◆ EXERCISE BRIEF:
Extract each line of the material that follows exactly and omit its pictures.
▼
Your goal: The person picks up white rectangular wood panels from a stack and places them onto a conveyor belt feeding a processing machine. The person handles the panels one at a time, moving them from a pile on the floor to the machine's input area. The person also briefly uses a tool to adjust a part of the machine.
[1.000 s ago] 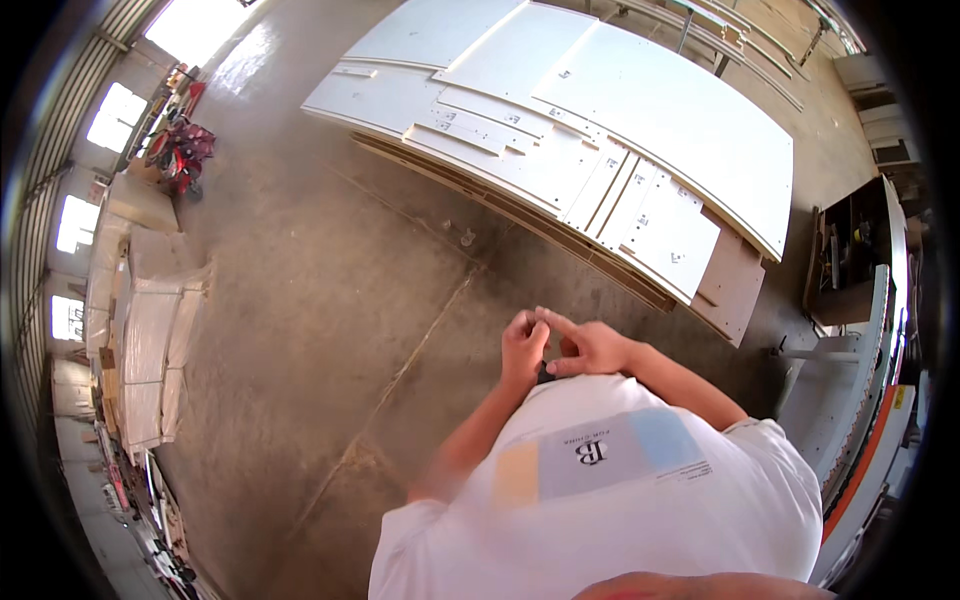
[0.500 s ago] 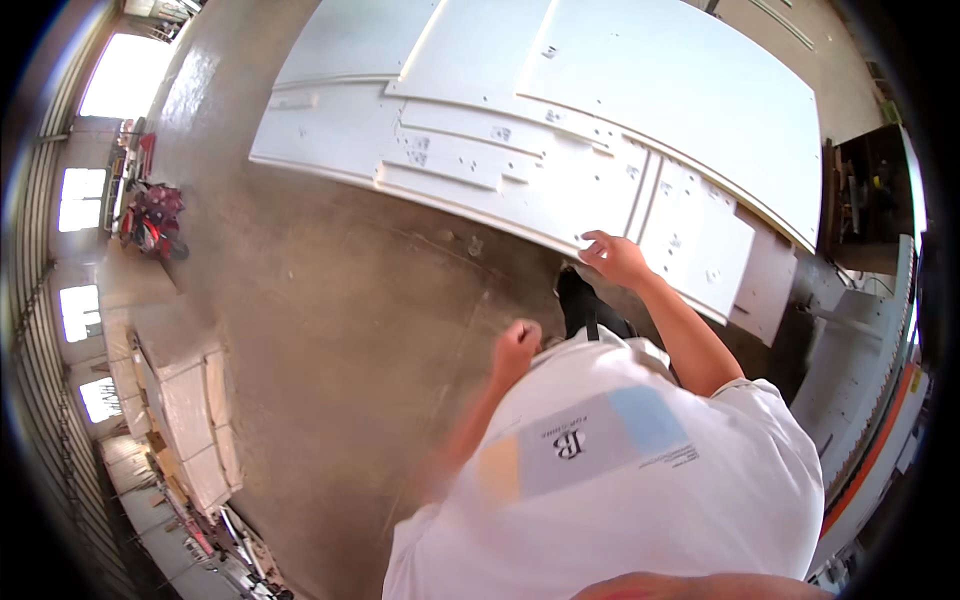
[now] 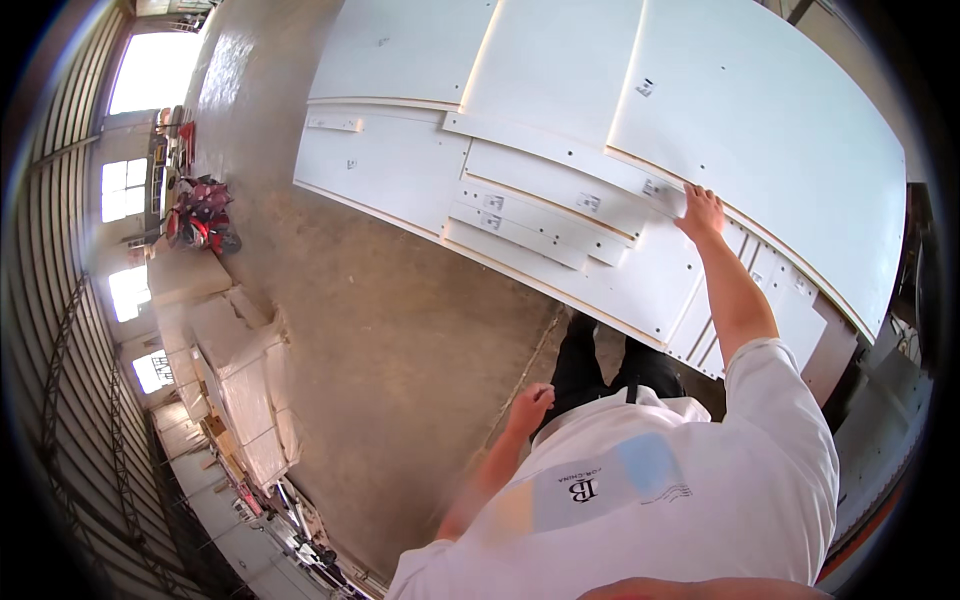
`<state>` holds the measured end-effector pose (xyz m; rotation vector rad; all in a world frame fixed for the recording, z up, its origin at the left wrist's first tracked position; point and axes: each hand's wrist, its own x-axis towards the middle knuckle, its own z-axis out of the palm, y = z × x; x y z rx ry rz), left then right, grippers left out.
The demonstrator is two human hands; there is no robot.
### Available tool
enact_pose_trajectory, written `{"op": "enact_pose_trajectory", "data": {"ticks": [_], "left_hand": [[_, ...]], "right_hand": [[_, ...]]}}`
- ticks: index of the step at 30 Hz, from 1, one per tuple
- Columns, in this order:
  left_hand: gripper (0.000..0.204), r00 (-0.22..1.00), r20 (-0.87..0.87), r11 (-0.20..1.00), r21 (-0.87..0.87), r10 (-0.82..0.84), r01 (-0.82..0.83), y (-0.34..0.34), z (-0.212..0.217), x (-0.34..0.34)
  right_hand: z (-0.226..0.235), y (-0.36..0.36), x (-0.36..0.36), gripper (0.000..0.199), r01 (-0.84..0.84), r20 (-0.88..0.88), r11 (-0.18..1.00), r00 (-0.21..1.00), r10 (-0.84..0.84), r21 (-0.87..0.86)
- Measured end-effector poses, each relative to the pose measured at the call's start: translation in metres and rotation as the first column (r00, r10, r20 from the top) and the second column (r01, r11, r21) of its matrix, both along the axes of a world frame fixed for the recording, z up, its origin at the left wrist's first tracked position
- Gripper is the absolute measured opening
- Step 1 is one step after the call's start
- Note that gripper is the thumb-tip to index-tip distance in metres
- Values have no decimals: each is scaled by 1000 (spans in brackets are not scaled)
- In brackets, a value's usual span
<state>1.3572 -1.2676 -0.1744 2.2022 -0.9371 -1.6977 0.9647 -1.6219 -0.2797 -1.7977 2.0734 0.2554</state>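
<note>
White boards lie stacked and overlapping on a wide work surface in front of me. My right hand (image 3: pixel 703 212) reaches over them, palm down with fingers stretched out. Its fingertips rest at the right end of a long narrow white strip (image 3: pixel 570 155), beside the edge of a large white panel (image 3: pixel 770 150). Shorter white strips (image 3: pixel 545 190) with dark holes and small labels lie on the nearer side of that strip. Low beside my waist, my left hand (image 3: pixel 532 407) hangs with its fingers curled in, and nothing shows in it.
Bare concrete floor (image 3: pixel 400 340) stretches to the left of the boards. A red motorcycle (image 3: pixel 203 215) stands by the far left wall. Wrapped flat stacks (image 3: pixel 235 370) lie lower left. Machinery (image 3: pixel 880 430) is close on my right.
My right hand has moved forward from the near edge of the boards onto the long strip. My body is closer to the boards. The left hand stays low and curled.
</note>
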Motion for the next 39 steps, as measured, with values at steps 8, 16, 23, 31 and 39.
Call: {"op": "enact_pose_trajectory", "data": {"ticks": [8, 16, 23, 31, 39], "left_hand": [[19, 1000, 1, 962, -271, 22, -21, -183, -76, 114], [33, 659, 613, 753, -650, 436, 106, -558, -177, 366], [86, 528, 828, 876, -387, 191, 289, -762, -232, 514], [60, 168, 909, 726, 182, -381, 663, -832, -262, 579], [47, 292, 956, 908, -106, -19, 405, -713, -208, 493]], "right_hand": [[10, 68, 21, 52, 139, 400, 967, 916, -44, -213], [101, 126, 81, 52, 158, 142, 958, 982, -126, -240], [104, 107, 143, 63, 321, -36, 910, 946, -324, 261], [134, 161, 137, 55, 326, 49, 939, 942, -333, 110], [65, 103, 82, 57, 762, 220, 634, 645, -731, -130]]}}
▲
◆ EXERCISE SOLUTION:
Your goal: The person picks up white rectangular wood panels from a stack and places them onto a conveyor belt feeding a processing machine. The person handles the panels one at a time, moving them from a pile on the floor to the machine's input area. The person also briefly uses a tool to adjust a part of the machine.
[1.000 s ago] 
[0.500 s ago] 
[now] 
`<state>` holds the measured end-effector pose (xyz m; rotation vector rad; all in a world frame fixed for the recording, z up, its origin at the left wrist's first tracked position; point and axes: each hand's wrist, its own x-axis towards the middle knuckle, its own z-axis out of the palm, y = z × x; x y z rx ry rz), left then right, grippers left out.
The demonstrator is two human hands; there is no robot.
### Available tool
enact_pose_trajectory, written `{"op": "enact_pose_trajectory", "data": {"ticks": [_], "left_hand": [[_, ...]], "right_hand": [[_, ...]]}}`
- ticks: index of the step at 30 Hz, from 1, one per tuple
- Columns, in this order:
  left_hand: gripper (0.000..0.204), r00 (-0.22..1.00), r20 (-0.87..0.87), r11 (-0.20..1.00), r21 (-0.87..0.87), r10 (-0.82..0.84), r01 (-0.82..0.83), y (-0.34..0.34), z (-0.212..0.217), x (-0.34..0.34)
  right_hand: z (-0.226..0.235), y (-0.36..0.36), x (-0.36..0.36), gripper (0.000..0.199), r01 (-0.84..0.84), r20 (-0.88..0.88), r11 (-0.18..1.00), r00 (-0.21..1.00), r10 (-0.84..0.84), r21 (-0.87..0.86)
- Measured end-effector poses, each relative to the pose measured at the call's start: translation in metres and rotation as the first column (r00, r10, r20 from the top) and the second column (r01, r11, r21) of its matrix, both along the axes of a world frame fixed for the recording, z up, its origin at the left wrist's first tracked position
- Gripper is the absolute measured opening
- Step 1 is one step after the call's start
- Note that gripper is the thumb-tip to index-tip distance in metres
- Values have no decimals: each is scaled by 1000 (spans in brackets are not scaled)
- In brackets, a value's usual span
<state>1.3572 -1.2676 -0.1744 2.2022 -0.9371 -1.6977 0.9647 -1.6219 -0.2797 -1.7977 2.0734 0.2554</state>
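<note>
White boards lie stacked and overlapping on a wide work surface in front of me. My right hand (image 3: pixel 703 212) reaches over them, palm down with fingers stretched out. Its fingertips rest at the right end of a long narrow white strip (image 3: pixel 570 155), beside the edge of a large white panel (image 3: pixel 770 150). Shorter white strips (image 3: pixel 545 190) with dark holes and small labels lie on the nearer side of that strip. Low beside my waist, my left hand (image 3: pixel 532 407) hangs with its fingers curled in, and nothing shows in it.
Bare concrete floor (image 3: pixel 400 340) stretches to the left of the boards. A red motorcycle (image 3: pixel 203 215) stands by the far left wall. Wrapped flat stacks (image 3: pixel 235 370) lie lower left. Machinery (image 3: pixel 880 430) is close on my right.
My right hand has moved forward from the near edge of the boards onto the long strip. My body is closer to the boards. The left hand stays low and curled.
</note>
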Motion for the next 39 steps, as measured, with values at steps 8, 16, 23, 31 and 39.
Call: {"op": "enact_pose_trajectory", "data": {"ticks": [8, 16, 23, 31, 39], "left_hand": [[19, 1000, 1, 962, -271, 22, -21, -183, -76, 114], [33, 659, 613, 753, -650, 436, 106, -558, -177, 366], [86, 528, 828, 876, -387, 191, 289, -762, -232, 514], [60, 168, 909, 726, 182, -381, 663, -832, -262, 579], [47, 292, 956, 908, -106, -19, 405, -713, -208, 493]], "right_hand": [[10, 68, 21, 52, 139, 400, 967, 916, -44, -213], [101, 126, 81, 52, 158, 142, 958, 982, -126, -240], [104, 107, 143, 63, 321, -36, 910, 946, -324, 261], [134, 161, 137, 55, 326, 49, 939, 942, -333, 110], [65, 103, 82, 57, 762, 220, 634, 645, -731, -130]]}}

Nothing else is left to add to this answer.